Trifecta #06: Turning Japanese…I really think so
by: Jeremey Gingrich
You can’t go out and party every weekend, so on those nights you want to take it easy, Flix66.com has put together a bi-weekly column to help you with your movie selection. The Trifecta is a recommendation of three movies that set a mood, that showcase an actor or director, that acquaint the viewer with a geographic location, or maybe even have some obscure link like a Best Boy or Key Grip.
During most of the 80’s much of our national concern was turned toward the Soviets, and while we were so focused on the Big Red Monster, an island nation – still a little peaved at the conclusion of the last World War – decided to remind the rest of the world that they still had chips in the big game. And while an in-depth study of Japanese culture in film should no doubt include at least 20 Akira Kurosawa films, for a one night trifecta it’s better to focus on how films have viewed the progression of Japan in the last three decades. So prep some sashimi appetizers and pull the kimono out of mothballs ‘cause we’re going to explore three movies on Japanese/American relations. And for the youngsters out there, “Turning Japanese” is a reference to a song by an 80’s band called The Vapors that…ah, never mind.
The actor Gedde Watanabe is best known from the 80’s as “The Donger” from SIXTEEN CANDLES, but in 1986 he starred with Michael Keaton in the auto industry comedy GUNG HO, directed by Ron Howard. Keaton made his bones in the early 80’s playing the blue-collar working man in films like NIGHT SHIFT and MR. MOM, and in this film he acts as cultural liaison of sorts to a Japanese company that buys out an American auto plant in Hadleyville, Pennylvania. The stuffed shirt Japanese come in with work ethic to shame the lazy Americans, and teamsters like George Wendt are none-too-happy about it (though it’s weird to see Norm from “Cheers” as a racist). But Keaton and Watanabe come together to forge an alliance and teach us that each culture has its faults and it’s important to see past our differences to work together…and Watanabe does a drunken impression of an elephant using only his pants.
The second leg of the trifecta is the 1993 flick RISING SUN, starring Sean Connery and Wesley Snipes. Kinky sex leads to murder in a Japanese corporation in Los Angeles in this Michael Crichton novel-turned-film by director Philip Kaufman. Connery plays the wise, older cop with knowledge of Japanese culture, while Wesley Snipes pays little to no attention to the complexities of the case or the culture…little did he know only a decade later teenagers would be getting Japanese tattoos in all sorts of places to demonstrate their inner spirit. The plot has twists and turns and Connery throws that great voice at us in many monologues about Japanese pride and honor even in a corporate culture. Also, though Wesley Snipes was just getting comfortable as an action star in this role, we can see why he was chosen for his next role as Simon Phoenix in DEMOLITION MAN. Plus, Connery gets a sweet throat punch in on a Japanese tough guy, and throat punches make any movie worth while…and of course there’s the kinky sex.
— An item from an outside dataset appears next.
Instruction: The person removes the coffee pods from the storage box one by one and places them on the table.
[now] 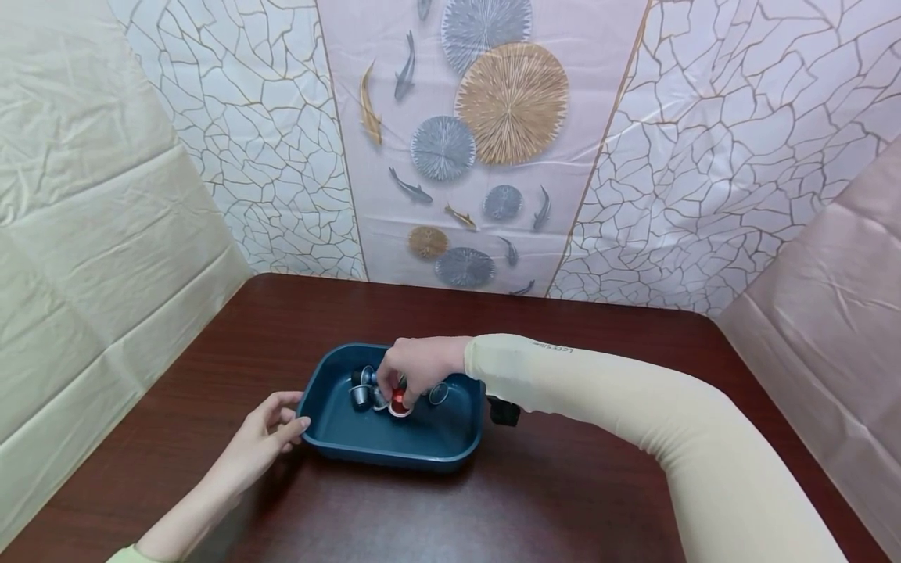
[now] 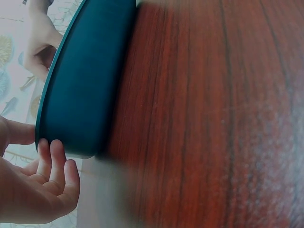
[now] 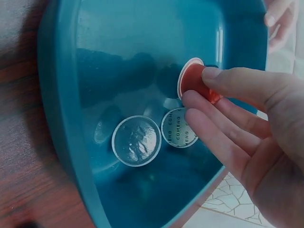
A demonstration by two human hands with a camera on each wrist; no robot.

For the end of the night we take it down a bit with the sweet story of two Americans in Tokyo written and directed by Sofia Coppola. LOST IN TRANSLATION earned Oscar nominations for Best Picture, Actor, Director and took home a statue for Best Original Screenplay in 2003. Bill Murray plays aging actor Bob Harris in town for a Japanese whiskey advertisement (Santori Time!), while Scarlett Johansson plays a young newlywed, fresh out of college and unsure of her future. The two are desperate in their situations, isolated in their Japanese hotel but when they find each other, their bond is instant and tender…no kinky sex here. The truly original facet of the story, especially in the context of this trifecta, is that even though the other two movies take place in America, this is the only one of the three without subtitles for the Japanese dialog, allowing the audience to feel just as lost and isolated as the leads. And no matter what you think Bill Murray says to Scarlett’s character at the end, I’m sure you’ll agree that The Jesus and Mary Chain’s “Just Like Honey,” played as Murray walks away, is a great way to close out the night…even though technically we should have used the song from The Vapors…or at least Styx’s “Mr. Roboto.” Domo arigato.